Голова слегка шевельнулась. Вместе с ней шевельнулось что-то и в серой лепешке лица. Нойбауэра снова вырвало. Слишком обильный был обед.

— Да он же задохнется! — воскликнул человек с лопатой, кидаясь к голове. Он начал отирать лицо, пытаясь нащупать и освободить нос, буравил пальцами там, где должен быть рот.

Лицо вдруг стало сильно кровоточить. Плоская маска оживала под напором наступающей смерти. Рот захрипел.
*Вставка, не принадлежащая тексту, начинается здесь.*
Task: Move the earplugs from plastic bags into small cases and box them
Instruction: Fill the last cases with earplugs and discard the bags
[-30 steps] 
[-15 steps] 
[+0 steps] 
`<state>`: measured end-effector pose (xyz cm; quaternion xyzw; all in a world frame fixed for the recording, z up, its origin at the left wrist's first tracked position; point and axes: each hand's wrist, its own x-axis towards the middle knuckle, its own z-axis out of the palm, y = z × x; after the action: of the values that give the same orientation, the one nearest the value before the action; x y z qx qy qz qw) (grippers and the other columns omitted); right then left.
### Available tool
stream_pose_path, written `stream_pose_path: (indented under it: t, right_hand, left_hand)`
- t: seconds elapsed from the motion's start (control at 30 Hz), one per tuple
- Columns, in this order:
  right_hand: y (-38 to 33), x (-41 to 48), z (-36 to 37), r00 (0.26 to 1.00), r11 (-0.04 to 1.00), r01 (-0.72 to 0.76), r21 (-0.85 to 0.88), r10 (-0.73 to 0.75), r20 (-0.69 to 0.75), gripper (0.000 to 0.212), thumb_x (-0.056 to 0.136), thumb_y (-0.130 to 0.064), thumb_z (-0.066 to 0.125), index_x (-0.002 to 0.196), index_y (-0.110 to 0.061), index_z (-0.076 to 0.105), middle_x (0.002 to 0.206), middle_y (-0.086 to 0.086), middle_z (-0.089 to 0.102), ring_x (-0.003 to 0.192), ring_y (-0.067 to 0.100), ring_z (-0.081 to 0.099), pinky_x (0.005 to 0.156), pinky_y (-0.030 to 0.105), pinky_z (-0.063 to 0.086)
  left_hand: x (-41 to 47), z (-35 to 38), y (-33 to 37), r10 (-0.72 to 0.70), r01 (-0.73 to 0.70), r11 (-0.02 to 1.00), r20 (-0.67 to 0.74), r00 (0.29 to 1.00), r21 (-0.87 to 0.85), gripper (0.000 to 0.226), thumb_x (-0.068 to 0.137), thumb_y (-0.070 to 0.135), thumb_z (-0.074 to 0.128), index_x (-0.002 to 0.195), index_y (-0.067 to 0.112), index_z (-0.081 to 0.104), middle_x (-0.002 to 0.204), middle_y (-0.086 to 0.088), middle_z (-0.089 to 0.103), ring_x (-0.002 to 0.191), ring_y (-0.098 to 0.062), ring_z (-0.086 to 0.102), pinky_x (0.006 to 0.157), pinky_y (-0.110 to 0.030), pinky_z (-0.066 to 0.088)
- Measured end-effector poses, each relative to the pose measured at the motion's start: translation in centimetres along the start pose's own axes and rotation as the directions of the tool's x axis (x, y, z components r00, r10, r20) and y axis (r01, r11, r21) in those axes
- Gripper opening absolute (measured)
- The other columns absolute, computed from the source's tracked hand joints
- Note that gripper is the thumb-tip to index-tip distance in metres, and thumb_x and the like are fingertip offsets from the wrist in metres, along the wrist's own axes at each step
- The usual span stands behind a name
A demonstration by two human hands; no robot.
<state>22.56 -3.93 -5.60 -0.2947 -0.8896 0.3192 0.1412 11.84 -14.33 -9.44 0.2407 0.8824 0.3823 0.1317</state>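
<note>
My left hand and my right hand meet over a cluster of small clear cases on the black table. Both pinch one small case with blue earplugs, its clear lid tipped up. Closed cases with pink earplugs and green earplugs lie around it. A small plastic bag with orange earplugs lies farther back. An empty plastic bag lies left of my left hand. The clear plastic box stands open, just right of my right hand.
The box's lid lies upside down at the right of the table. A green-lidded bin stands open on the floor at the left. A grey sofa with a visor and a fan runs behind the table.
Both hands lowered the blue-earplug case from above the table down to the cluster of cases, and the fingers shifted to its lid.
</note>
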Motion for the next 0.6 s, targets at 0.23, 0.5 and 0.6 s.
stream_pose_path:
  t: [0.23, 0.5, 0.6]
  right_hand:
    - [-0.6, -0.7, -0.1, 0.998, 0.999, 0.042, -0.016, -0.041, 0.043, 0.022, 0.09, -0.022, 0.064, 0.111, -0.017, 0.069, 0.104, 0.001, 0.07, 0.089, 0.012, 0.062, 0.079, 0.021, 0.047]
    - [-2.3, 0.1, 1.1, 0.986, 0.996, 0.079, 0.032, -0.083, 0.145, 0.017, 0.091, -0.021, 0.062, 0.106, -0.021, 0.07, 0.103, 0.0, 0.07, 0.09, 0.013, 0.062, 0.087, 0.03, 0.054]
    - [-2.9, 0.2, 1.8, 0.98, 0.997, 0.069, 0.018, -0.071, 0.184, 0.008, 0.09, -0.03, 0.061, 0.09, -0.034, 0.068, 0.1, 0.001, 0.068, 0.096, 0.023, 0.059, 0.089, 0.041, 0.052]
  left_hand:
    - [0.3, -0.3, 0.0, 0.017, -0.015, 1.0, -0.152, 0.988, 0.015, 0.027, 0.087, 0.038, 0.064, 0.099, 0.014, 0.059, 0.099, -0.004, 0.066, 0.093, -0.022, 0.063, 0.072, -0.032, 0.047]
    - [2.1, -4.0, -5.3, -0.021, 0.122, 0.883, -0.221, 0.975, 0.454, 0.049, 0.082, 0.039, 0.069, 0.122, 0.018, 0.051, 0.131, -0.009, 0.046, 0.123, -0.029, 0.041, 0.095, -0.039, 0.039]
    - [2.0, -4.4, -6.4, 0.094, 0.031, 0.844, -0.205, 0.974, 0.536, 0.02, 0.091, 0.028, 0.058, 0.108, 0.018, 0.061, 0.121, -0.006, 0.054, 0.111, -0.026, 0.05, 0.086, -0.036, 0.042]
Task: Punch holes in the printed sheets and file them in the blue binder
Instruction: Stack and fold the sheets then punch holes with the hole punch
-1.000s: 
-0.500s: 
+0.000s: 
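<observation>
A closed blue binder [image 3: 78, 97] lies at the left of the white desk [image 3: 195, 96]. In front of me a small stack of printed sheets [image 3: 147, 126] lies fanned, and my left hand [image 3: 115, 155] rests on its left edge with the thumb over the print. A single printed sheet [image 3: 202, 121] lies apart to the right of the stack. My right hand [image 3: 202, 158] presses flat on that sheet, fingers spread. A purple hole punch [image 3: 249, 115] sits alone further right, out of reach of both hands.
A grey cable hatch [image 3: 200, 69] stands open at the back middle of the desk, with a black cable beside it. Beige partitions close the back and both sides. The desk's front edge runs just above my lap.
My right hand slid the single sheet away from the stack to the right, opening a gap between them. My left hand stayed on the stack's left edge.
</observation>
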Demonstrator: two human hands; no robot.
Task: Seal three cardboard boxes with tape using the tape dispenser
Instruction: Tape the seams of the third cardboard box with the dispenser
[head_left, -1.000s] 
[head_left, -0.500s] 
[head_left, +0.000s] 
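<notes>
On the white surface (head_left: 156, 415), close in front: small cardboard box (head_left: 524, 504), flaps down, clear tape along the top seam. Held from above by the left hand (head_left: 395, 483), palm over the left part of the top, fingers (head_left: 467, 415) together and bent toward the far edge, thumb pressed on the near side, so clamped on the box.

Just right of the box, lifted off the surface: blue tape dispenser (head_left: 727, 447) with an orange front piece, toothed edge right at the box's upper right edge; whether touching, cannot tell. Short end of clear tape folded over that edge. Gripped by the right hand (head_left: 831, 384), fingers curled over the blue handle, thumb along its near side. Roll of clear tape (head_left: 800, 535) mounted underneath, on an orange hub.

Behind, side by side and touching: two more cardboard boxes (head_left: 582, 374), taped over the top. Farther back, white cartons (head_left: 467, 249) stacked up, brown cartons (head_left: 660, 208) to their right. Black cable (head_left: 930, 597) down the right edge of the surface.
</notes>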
Пальцы руки судорожно царапали битый кирпич, а голова со слепыми глазами вся затряслась. Она потряслась немного и затихла. Человек с лопатой выпрямился. Он вытер перемазанные кровью и известкой руки о край желтой шелковой портьеры, рухнувшей вниз вместе с окном.

— Умер, — сказал он. — Там еще кто-нибудь есть?

— Не знаю.

— Вы не из этого дома?

— Нет.

Человек указал на голову.

— Родственник ваш? Или знакомый?

— Нет.

Человек взглянул на красную капусту, колбасу, картошку с рисом, потом посмотрел на Нойбауэра и пожал плечами. Похоже, особого почтения эсэсовский начальник у него не вызывал. Впрочем, для тяжелого военного времени обед был и впрямь роскошный. Нойбауэр почувствовал, как щеки заливаются краской. Он быстро отвернулся и, скользя по битому кирпичу, стал спускаться вниз.


Прошел почти час, пока он наконец добрался до аллеи Фридриха. Улица не пострадала. Сдерживая волнение, Нойбауэр пошел вперед. Если на следующей поперечной улице здания стоят, значит, его доходный дом тоже в порядке, думал он, вдруг становясь суеверным. Улица оказалась цела. Две следующие тоже. Он приободрился и ускорил шаг. «Попробую еще раз, — подумал он. — Если на следующем перекрестке два крайних дома справа невредимы, значит, и меня Бог миловал!» Сработало! Лишь третий дом справа был грудой руин. Нойбауэр сплюнул — в горле пересохло от пыли. Вполне обнадеженный, он свернул за угол на улицу Германа Геринга и замер как вкопанный.

Бомбы поработали на славу. Верхние этажи его дома обрушились полностью. Углового фронтона как не бывало. Его отбросило на другую сторону улицы, прямо в антикварный магазин. Встречной волной из магазина на мостовую вышвырнуло бронзовую фигуру Будды. Великий отшельник восседал на уцелевшем пятачке брусчатки. Молитвенно сложив руки на груди, он невозмутимо взирал поверх всего этого европейского распада куда-то в сторону разрушенного вокзала, словно ожидал оттуда, из-за руин, появления некоего восточного экспресса, который подхватит его и умчит обратно к простым законам джунглей, где убивают, чтобы жить, но не живут, чтобы убивать.

В первую секунду Нойбауэра охватило дурацкое чувство обиды: судьба жестоко надсмеялась над ним. Как же так, с поперечными улицами все сошлось, и вдруг такое! Это была горькая обида обманутого ребенка. Он чуть не плакал. Ну почему это должно было случиться с ним, именно с ним? Он окинул взглядом улицу. Ведь вон же, некоторые дома еще стоят. «Почему не их? — думал он. — Почему наказан именно я, честный патриот, заботливый муж, любящий отец?»